● **Task directions**
Below is a listing. Set down exactly the lines from the one containing "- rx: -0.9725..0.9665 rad" through the one containing "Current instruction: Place", both ends included, and leave out the rest.

● **Recorded information**

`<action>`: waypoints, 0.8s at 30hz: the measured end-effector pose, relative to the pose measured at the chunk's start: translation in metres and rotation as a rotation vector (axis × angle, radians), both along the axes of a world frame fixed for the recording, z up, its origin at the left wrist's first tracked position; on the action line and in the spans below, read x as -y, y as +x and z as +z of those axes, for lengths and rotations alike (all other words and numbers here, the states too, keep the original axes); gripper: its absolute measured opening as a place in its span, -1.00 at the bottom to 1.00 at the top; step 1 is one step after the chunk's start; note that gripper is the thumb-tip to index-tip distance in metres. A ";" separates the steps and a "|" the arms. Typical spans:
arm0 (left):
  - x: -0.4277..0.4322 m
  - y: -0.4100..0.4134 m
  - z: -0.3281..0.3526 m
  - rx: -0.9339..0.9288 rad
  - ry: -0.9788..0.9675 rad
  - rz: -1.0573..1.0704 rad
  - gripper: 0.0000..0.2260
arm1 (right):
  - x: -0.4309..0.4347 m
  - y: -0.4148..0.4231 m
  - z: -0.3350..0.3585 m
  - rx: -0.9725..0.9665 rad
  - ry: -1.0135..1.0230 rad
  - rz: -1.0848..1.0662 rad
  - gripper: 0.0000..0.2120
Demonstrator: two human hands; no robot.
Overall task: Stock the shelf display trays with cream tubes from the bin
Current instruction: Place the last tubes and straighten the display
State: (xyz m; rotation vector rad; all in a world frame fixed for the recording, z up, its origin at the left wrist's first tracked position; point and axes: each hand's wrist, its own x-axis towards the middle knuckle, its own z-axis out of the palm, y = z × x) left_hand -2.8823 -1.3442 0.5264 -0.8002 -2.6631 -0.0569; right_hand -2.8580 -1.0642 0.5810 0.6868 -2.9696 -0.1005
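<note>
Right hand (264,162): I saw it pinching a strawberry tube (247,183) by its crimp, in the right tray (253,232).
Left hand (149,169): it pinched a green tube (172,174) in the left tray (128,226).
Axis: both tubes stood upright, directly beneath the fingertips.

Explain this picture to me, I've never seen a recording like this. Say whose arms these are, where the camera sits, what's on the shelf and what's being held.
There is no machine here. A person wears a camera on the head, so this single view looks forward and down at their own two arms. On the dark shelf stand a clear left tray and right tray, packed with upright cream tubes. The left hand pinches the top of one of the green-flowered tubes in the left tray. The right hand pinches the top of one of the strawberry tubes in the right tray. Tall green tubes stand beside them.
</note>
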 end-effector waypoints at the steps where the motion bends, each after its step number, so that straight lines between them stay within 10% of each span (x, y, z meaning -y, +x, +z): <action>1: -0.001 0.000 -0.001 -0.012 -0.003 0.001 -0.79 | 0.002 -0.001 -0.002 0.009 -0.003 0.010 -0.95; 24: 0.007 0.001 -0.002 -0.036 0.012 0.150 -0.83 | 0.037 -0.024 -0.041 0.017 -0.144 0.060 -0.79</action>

● **Solution for this problem**
  - rx: -0.9725..0.9665 rad
  - ry: -1.0135..1.0230 rad
  - rz: -1.0848..1.0662 rad
  - gripper: 0.0000..0.2120
Demonstrator: two human hands; no robot.
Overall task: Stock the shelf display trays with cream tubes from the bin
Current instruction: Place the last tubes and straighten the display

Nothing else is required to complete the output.